Wie fühlen wir Europäer?

Wie jede Weltmacht in der Geschichte – wie die Chinesen heute, wie die Sowjets vor dreißig Jahren, wie die Briten im 19. Jahrhundert, oder gar die Römer zu Zeiten Julius Caesars – glauben die meisten Amerikaner an die eigene Überlegenheit gegenüber dem Rest der Welt. Dieser Glaube ist mir nicht ganz geheuer. Aber gleichzeitig teilen die Amerikaner viele Merkmale des Patrioten: sie sind den meisten anderen Ländern gegenüber wohlgewollt; sie respektieren, dass die Bürger anderer Länder ihren eigenen Nationalstolz haben; und sie heißen diese als Besucher oder gar Immigranten trotzdem herzlich bei sich willkommen.
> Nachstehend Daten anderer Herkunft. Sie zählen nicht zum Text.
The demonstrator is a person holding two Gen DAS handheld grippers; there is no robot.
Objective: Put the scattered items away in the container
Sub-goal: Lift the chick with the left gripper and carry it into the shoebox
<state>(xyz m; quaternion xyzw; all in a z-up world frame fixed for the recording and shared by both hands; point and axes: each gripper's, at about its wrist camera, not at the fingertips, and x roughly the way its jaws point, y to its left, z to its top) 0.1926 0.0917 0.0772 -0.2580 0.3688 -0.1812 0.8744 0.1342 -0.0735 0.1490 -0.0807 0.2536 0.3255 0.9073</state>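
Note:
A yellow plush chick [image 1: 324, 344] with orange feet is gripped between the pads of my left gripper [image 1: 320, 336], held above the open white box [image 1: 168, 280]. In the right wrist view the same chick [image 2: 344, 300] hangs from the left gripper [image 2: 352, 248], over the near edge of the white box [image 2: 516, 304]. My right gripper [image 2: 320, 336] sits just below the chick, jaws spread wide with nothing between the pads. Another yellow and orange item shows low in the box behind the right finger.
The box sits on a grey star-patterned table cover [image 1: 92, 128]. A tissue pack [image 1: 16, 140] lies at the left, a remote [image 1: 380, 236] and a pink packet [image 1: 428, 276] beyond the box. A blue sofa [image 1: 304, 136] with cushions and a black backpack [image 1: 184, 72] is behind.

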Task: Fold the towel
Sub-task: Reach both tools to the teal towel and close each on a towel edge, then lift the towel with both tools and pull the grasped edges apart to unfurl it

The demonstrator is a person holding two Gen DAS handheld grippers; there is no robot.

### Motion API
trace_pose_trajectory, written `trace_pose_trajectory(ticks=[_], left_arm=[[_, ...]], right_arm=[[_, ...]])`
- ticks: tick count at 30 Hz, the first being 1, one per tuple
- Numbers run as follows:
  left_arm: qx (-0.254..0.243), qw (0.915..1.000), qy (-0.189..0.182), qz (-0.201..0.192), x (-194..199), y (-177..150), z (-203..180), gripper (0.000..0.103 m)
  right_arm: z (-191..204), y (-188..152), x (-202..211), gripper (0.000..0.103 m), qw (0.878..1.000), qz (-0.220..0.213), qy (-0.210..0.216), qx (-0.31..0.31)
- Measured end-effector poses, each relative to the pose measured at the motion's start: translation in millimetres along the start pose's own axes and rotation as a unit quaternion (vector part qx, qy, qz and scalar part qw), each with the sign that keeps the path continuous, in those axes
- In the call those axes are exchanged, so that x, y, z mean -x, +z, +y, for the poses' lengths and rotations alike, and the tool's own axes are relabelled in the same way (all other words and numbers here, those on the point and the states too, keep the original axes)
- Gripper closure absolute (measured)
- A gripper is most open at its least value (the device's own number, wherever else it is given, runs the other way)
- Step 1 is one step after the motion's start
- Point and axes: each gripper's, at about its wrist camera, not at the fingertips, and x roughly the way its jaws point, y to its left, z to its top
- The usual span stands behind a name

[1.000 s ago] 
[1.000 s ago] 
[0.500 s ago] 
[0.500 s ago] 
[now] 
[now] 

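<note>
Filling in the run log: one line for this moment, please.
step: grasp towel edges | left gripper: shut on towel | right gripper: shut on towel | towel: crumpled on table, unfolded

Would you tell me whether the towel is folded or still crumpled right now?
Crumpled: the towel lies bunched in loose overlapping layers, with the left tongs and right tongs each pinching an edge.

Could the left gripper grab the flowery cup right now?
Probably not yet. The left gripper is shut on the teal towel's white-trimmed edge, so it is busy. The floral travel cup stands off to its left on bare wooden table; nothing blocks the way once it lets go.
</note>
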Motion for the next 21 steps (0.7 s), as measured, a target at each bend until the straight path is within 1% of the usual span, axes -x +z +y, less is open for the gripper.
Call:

Dass Amerika sowohl patriotischer als auch nationalistischer ist als wir in Europa, erklärt vielleicht meine gemischten Gefühle ob des 4. Juli. Ich stehe dem amerikanischen Nationalismus, so wie allen Nationalismen, skeptisch gegenüber. Gleichzeitig bewundere ich die Amerikaner – nicht nur hier in Vermont, sondern auch in Ohio oder sogar Texas – aber auch für ihren feierlichen, solidarischen, einladenden Patriotismus. Ja, ich finde sogar, dass wir uns in Europa durchaus etwas von ihm abschauen könnten.